The parts are all carefully accounted for, in the ways that are necessary, and work on the mechanical parts has been progressing slowly and 'as invisibly as possible') for a number of years.

The firebox issue revolves around PRR in a sense 'gaming' the boiler safety regs on this and many other fireboxes in service.  The plate thickness even without service wastage was too thin to give suitable factor of safety even at the old 4x without double-nutting some of the staybolts; the issue of more recent concern is that the new (post-part-230 and new-code) factor of safety is 5x.  So the issue arises that the 'historic fabric' firebox is hopelessly incompetent even at the lowest restricted pressure that would produce meaningful performance.

Bennett Levin and Wick Moorman are now involved with this and the restoration is going forward with a sensible if more than a little 'black project secrecy' lack of loudmouth promotion.  The operational plan is to make a new welded firebox at full dimensions for 5x safety at full rated pressure (205psi IIRC) and meanwhile I presume some of the known wack problems like the hubliner tightness plus skewed tire overheating will be addressed without radical 'intervention'.  (It was my understanding, perhaps wrong, that there will be roller-bearing conversion update on engine-truck and KW trailer, but not drivers; some better tribology being applied to plain bearings there).

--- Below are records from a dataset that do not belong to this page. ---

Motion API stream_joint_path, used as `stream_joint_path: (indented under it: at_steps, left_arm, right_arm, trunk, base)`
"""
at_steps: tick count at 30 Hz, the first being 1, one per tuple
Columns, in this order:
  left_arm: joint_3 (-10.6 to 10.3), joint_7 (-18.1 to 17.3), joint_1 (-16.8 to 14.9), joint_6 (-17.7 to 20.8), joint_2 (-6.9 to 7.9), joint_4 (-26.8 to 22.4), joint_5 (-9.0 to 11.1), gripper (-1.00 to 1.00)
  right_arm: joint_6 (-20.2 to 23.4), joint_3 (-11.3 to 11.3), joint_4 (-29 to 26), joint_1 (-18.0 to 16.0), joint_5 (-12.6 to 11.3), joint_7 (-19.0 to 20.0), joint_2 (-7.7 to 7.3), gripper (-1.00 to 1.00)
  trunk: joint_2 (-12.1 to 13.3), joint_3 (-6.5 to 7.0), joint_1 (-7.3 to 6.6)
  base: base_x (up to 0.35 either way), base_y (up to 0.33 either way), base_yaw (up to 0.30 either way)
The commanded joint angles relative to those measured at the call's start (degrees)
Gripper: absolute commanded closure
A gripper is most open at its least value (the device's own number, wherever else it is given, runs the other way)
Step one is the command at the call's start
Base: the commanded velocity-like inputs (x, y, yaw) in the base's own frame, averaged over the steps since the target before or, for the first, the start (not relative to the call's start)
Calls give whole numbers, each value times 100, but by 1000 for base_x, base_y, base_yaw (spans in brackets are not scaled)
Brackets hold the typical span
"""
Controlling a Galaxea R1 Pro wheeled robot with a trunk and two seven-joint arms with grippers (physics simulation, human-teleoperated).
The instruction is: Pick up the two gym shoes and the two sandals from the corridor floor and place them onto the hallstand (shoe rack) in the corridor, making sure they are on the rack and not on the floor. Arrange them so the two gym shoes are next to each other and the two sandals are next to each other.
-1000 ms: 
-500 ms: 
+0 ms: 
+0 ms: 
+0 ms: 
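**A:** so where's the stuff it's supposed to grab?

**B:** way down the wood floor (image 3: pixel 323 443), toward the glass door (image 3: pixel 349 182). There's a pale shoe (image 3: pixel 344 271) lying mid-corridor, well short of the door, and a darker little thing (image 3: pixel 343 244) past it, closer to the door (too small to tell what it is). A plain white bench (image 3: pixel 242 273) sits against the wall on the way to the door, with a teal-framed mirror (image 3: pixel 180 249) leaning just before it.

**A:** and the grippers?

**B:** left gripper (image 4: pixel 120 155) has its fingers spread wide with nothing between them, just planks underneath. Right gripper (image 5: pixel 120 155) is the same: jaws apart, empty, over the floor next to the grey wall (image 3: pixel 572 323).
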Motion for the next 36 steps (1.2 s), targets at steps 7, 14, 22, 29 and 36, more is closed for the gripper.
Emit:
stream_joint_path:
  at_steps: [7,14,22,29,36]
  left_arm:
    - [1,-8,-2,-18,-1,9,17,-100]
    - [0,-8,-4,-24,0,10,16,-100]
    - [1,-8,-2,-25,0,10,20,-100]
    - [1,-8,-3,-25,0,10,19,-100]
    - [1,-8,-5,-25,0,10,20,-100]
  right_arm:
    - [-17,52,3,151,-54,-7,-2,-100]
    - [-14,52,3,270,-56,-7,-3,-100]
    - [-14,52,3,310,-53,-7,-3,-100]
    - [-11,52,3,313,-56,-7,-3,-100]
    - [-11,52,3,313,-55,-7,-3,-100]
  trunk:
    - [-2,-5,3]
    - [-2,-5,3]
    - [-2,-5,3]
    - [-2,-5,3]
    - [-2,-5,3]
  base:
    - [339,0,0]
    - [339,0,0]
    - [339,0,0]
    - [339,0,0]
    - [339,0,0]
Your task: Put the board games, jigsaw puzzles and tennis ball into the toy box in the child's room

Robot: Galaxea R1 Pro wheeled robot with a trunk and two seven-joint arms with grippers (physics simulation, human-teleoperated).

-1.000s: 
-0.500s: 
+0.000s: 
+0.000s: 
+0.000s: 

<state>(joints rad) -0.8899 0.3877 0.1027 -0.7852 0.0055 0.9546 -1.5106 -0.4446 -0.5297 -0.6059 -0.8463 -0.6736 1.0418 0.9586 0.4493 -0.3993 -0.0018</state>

There is no real 'hurry-up' need to prioritize finishing the engine, and you will note the absence of major fundraising or crowdfunding projects to do so.  There are probably deep enough pockets to tap already to finish the work without risk of 'failure' ... but no particular need for the engine to be 'fixed' ASAP, either.  If you want to see a complete K4 that will never run again, 3750 is your baby.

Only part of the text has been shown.